▶ _WORK INSTRUCTIONS_
Repeat what the lines below say, word for word, and skip every image.

▶ _GIVEN DATA_
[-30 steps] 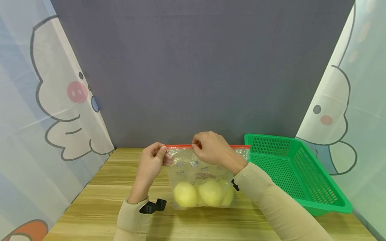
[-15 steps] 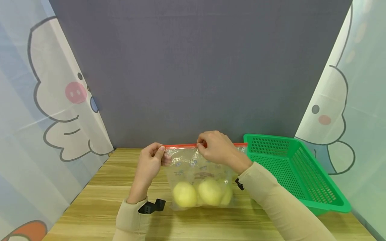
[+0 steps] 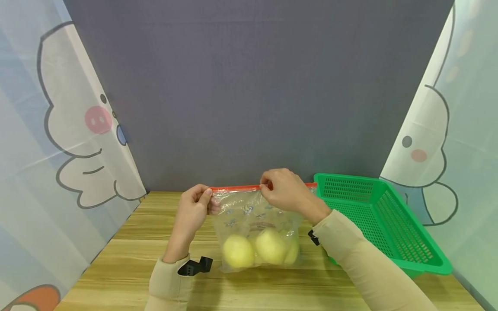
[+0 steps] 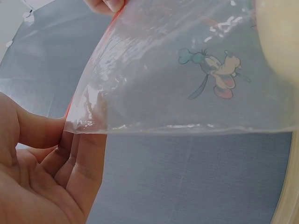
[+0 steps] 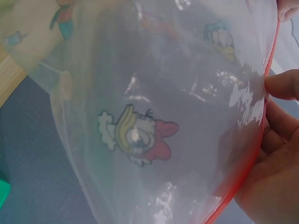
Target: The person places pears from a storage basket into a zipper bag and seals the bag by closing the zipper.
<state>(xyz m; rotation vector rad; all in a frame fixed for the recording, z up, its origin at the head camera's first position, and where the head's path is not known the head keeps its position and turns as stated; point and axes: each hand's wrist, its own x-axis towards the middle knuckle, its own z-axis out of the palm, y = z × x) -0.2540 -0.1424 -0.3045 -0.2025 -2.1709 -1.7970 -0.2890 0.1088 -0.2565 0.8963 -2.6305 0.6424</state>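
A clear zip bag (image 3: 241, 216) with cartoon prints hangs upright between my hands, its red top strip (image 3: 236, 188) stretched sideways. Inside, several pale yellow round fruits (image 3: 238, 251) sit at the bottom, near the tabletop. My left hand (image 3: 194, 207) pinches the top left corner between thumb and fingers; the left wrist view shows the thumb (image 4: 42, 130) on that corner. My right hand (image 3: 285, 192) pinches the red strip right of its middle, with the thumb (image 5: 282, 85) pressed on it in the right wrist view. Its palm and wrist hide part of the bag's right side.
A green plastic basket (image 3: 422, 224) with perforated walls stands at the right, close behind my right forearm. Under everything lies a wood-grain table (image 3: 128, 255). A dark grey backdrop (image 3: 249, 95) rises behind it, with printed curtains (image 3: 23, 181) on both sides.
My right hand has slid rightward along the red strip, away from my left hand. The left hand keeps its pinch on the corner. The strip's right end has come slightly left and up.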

▶ _OUTPUT FOR THIS EXERCISE_
[-30 steps] 
[-15 steps] 
[+0 steps] 
[+0 steps] 
[+0 steps] 
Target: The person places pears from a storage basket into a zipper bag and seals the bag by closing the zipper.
<state>(xyz m; rotation vector rad; all in a frame fixed for the recording, z up, its origin at the head camera's first position, and where the head's path is not known the head keeps its position and turns as stated; point and axes: each hand's wrist, its own x-axis towards the middle knuckle, its own z-axis out of the palm, y = z × x) -0.2540 -0.1424 -0.3045 -0.2025 -2.1709 -1.7970 -0.2890 0.1088 -0.2565 0.8963 -2.6305 0.6424</state>
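A clear zip bag (image 3: 241, 216) with cartoon prints hangs upright between my hands, its red top strip (image 3: 236, 188) stretched sideways. Inside, several pale yellow round fruits (image 3: 238, 251) sit at the bottom, near the tabletop. My left hand (image 3: 194, 207) pinches the top left corner between thumb and fingers; the left wrist view shows the thumb (image 4: 42, 130) on that corner. My right hand (image 3: 285, 192) pinches the red strip right of its middle, with the thumb (image 5: 282, 85) pressed on it in the right wrist view. Its palm and wrist hide part of the bag's right side.
A green plastic basket (image 3: 422, 224) with perforated walls stands at the right, close behind my right forearm. Under everything lies a wood-grain table (image 3: 128, 255). A dark grey backdrop (image 3: 249, 95) rises behind it, with printed curtains (image 3: 23, 181) on both sides.
My right hand has slid rightward along the red strip, away from my left hand. The left hand keeps its pinch on the corner. The strip's right end has come slightly left and up.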

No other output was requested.